At age eight Ellen was sent to Centreville school. After completing her own school education, Hayes taught in a country school while she put aside money from her wages to allow her to attend College. After teaching for five years, she entered Oberlin College, Oberlin, Ohio in 1872. Hayes' choice of Oberlin College was a fairly natural one. The College, founded as Oberlin Collegiate Institute in 1833 to train school teachers, accepted both men and women from the beginning and it was the first College in the United States to have this coeducational policy. It had been called by its present name of Oberlin College for more than twenty years before Hayes began her studies there.

She spent some time preparing for her degree studies which she began in 1875, graduating with a B.A. in 1878. She took a range of subjects at Oberlin College; mathematics and science were her major topics but she also studied arts type subjects such as history, English literature, Greek and Latin.
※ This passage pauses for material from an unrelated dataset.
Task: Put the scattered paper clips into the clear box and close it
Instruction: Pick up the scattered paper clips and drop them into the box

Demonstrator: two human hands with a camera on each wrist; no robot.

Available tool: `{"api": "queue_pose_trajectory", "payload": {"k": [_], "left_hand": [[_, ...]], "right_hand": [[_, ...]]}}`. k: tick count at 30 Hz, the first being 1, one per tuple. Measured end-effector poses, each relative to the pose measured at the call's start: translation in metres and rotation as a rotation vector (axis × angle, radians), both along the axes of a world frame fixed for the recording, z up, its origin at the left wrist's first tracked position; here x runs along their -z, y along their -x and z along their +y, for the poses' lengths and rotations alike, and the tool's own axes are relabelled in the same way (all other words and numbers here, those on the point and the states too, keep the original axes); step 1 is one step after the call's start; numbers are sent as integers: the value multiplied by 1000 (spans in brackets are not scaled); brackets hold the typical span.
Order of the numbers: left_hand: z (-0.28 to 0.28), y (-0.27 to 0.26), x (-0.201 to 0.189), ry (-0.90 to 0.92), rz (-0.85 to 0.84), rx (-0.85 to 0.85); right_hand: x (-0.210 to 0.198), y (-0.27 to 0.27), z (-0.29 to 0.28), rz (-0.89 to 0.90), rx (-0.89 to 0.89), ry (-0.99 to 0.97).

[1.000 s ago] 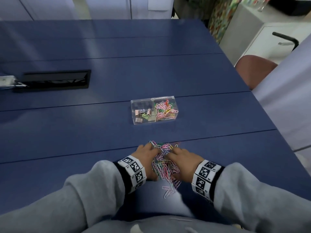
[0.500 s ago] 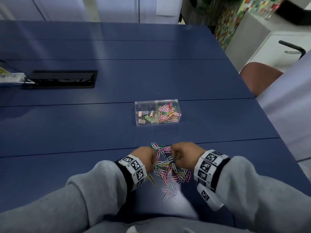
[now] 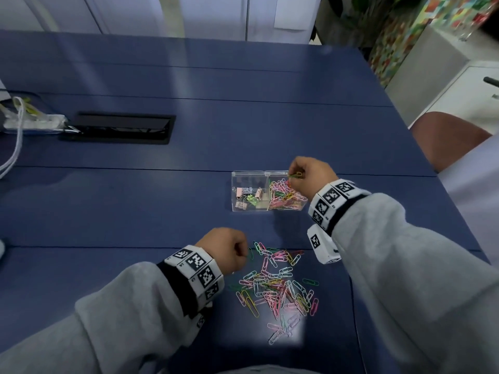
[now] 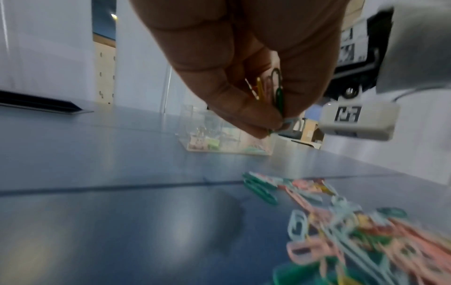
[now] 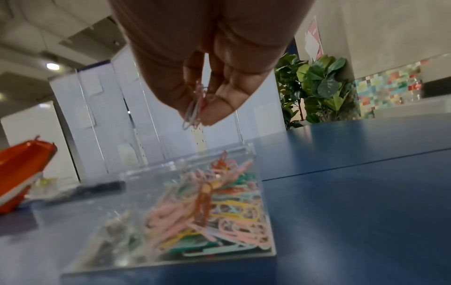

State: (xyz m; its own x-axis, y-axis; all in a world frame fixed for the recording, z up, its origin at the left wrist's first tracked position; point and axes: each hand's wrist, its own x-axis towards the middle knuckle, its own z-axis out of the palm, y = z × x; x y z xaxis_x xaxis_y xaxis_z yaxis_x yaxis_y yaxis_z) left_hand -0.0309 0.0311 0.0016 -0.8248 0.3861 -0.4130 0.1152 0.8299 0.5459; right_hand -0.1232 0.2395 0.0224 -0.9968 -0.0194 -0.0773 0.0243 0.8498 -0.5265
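A clear two-compartment box (image 3: 249,177) stands open on the blue table; its right half holds coloured paper clips (image 3: 286,195), its left half small binder clips (image 3: 247,195). My right hand (image 3: 298,174) hovers over the right compartment and pinches a few clips (image 5: 194,108) above the box (image 5: 267,239). A loose pile of coloured paper clips (image 3: 278,287) lies on the table near me. My left hand (image 3: 241,252) hangs just left of the pile, fingers curled round a few clips (image 4: 278,92). The box's lid stands up behind it, hard to make out.
A black cable hatch (image 3: 121,128) is set into the table at the far left, with a white power strip and cord (image 3: 32,121) beside it. A brown chair (image 3: 445,139) stands past the right edge. An orange object (image 5: 22,171) shows left of the box.
Both hands left the pile with clips in them. My right hand rose and travelled forward to above the box's right compartment. My left hand lifted a little beside the pile.
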Motion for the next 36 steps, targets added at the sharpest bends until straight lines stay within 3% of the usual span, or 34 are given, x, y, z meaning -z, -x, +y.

After graduating Hayes taught for a year at Adrian College in Adrian, Lenawee county, southeast Michigan which had been founded in 1845. Then in 1879 she was appointed to Wellesley College. This private women's college in Wellesley, Massachusetts, had only opened four years before Hayes was appointed there and it was remarkable for a women's college in the United States since it was the first to have scientific laboratories.

Her most important pieces of original scientific work were done in astronomy. In 1887-88 Hayes observed at the Leander McCormick Observatory of the University of Virginia. She made observations of one of the minor planets (Minor Planet 267) and calculated its orbit. She also made observations of a comet in 1904 which were published in Nature in May 1904.

Hayes remained at Wellesley College from her first appointment in 1879 until her retirement in 1916. It was a career that saw Hayes become professor and Head of the Mathematics Department in 1888. Then, in 1897, when Wellesley College started up a new Department of Applied Mathematics she became its first Head. In 1904 the Department of Applied Mathematics was extended and became the Department of Astronomy and Applied Mathematics, with Hayes still as its Head. During her years at Wellesley College, Hayes wrote a number of fine textbooks: Lessons on Higher Algebra (1891); Elementary Trigonometry (1896); Algebra for High Schools and Colleges (1897); and Calculus with Applications, An Introduction to the Mathematical Treatment of Science (1900).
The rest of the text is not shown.